In this series, we’ve already implemented sets, convenient ways to create them and rotation. Next, we’ll make our trees use those rotation functions!

Rotation Recap

When we rotate a tree, we move the subtrees and heads around so that the tree has a different root. We do this in such a way that we preserve the order in the tree. It looks like this:

A Tree Rotating Left and Right

A Tree Rotating Left and Right Wikipedia

Last time we created functions (rotl and rotr) to do this rotation for us. Now, let’s use them!

Our Trigger: Height Difference

Let’s talk about what we need to do to automatically balance our tree. We measure the balance of a tree as the height of the right subtree minus the height of the left subtree. A tree is a valid AVL tree if the height is -1, 0, or 1. Since any value outside these three is an invalid AVL tree, we’ll use it as our trigger to balance.

We can get the height difference for a set with a new function:

diff : Set comparable -> Int
diff set =
    case set of
        Empty ->
            0

        Tree _ _ left right ->
            height right - height left

If the tree is empty, the difference is zero. Otherwise, we subtract the height of the left subtree from the height of the right subtree. This means that if the tree leans to the right, the value will be positive.
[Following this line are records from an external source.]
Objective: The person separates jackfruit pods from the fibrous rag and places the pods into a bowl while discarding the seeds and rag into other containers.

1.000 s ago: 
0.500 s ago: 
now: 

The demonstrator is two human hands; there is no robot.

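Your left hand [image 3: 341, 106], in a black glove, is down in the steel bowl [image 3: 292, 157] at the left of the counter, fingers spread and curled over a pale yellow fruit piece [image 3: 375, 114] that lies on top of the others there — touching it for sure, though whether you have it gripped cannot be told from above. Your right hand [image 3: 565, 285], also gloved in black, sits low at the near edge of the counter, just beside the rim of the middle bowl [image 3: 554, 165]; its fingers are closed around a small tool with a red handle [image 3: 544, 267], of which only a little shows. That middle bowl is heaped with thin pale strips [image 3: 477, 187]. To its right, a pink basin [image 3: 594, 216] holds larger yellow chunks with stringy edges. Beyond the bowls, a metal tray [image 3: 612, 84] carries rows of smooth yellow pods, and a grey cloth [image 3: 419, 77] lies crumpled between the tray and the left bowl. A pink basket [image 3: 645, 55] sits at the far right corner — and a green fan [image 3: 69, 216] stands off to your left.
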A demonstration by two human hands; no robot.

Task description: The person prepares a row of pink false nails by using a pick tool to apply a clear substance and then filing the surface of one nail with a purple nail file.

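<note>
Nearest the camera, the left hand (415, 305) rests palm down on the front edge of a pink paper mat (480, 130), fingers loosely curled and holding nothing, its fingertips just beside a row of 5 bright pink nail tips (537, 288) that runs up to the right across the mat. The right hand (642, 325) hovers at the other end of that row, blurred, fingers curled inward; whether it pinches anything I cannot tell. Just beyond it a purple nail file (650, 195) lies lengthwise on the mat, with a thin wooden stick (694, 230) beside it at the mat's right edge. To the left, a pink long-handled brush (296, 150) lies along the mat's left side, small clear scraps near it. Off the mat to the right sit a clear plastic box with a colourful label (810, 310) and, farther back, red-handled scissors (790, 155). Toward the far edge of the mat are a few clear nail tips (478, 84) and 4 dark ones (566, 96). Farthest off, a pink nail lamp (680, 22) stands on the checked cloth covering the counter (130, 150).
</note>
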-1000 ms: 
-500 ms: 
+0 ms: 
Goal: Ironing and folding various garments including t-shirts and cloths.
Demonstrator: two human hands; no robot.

If the value is negative, the tree is leaning to the left.

Remember that we’re talking about height here, not the number of nodes in the tree. This is OK, though, because we still get that O(log n) operation guarantee!

The Simplest Case: 2 or More

To balance our tree, we’ll first need to handle if the height difference is greater than one. (More precisely, we catch the difference at exactly two; we’ll never let it get above that.)

Say we insert the letters A through C, in order.

A through C, leaning right

A through C, leaning right

The difference here is 2 since the height of the right subtree is two and the height of the left subtree is 0. Since the tree is leaning right we’ll rotate left, so that B is at the root.

A through C, balanced

A through C, balanced

Now the height of the left and the right subtrees is the same, so the difference is 0.

We’ll implement our initial balancing function like this:

balance : Set comparable -> Set comparable
balance set =
    case set of
        Empty ->
            set

        Tree _ head left right ->
            if diff set < -1 then
                rotr set
            else if diff set > 1 then
                rotl set
            else
                set

An empty set is already balanced, so we return it immediately. Remember that a non-empty set needs balancing if the difference in height between the left and right subtrees is greater than 1. If we’re leaning right (a positive number) we’ll rotate left, and if we’re leaning left (a negative number) we’ll rotate right.

We’ll also change insert to call balance after inserting:

insert : comparable -> Set comparable -> Set comparable
insert item set =
    case set of
        Empty ->
            singleton item

        Tree _ head left right ->
            if item < head then
                tree head (insert item left) right |> balance
            else if item > head then
                tree head left (insert item right) |> balance
            else
                set

This will balance the tree depth-first, since we call insert recursively. Notice that we’re only balancing the tree after insertion. Since we’re doing that, we don’t need to balance when an item is already in the set. We also don’t need to balance the singleton set, which is already balanced.

You can try this out in the embedded example below.

Left- and Right-Leaning Sets

There’s one more shape we need to consider. What if we inserted A, C, then B?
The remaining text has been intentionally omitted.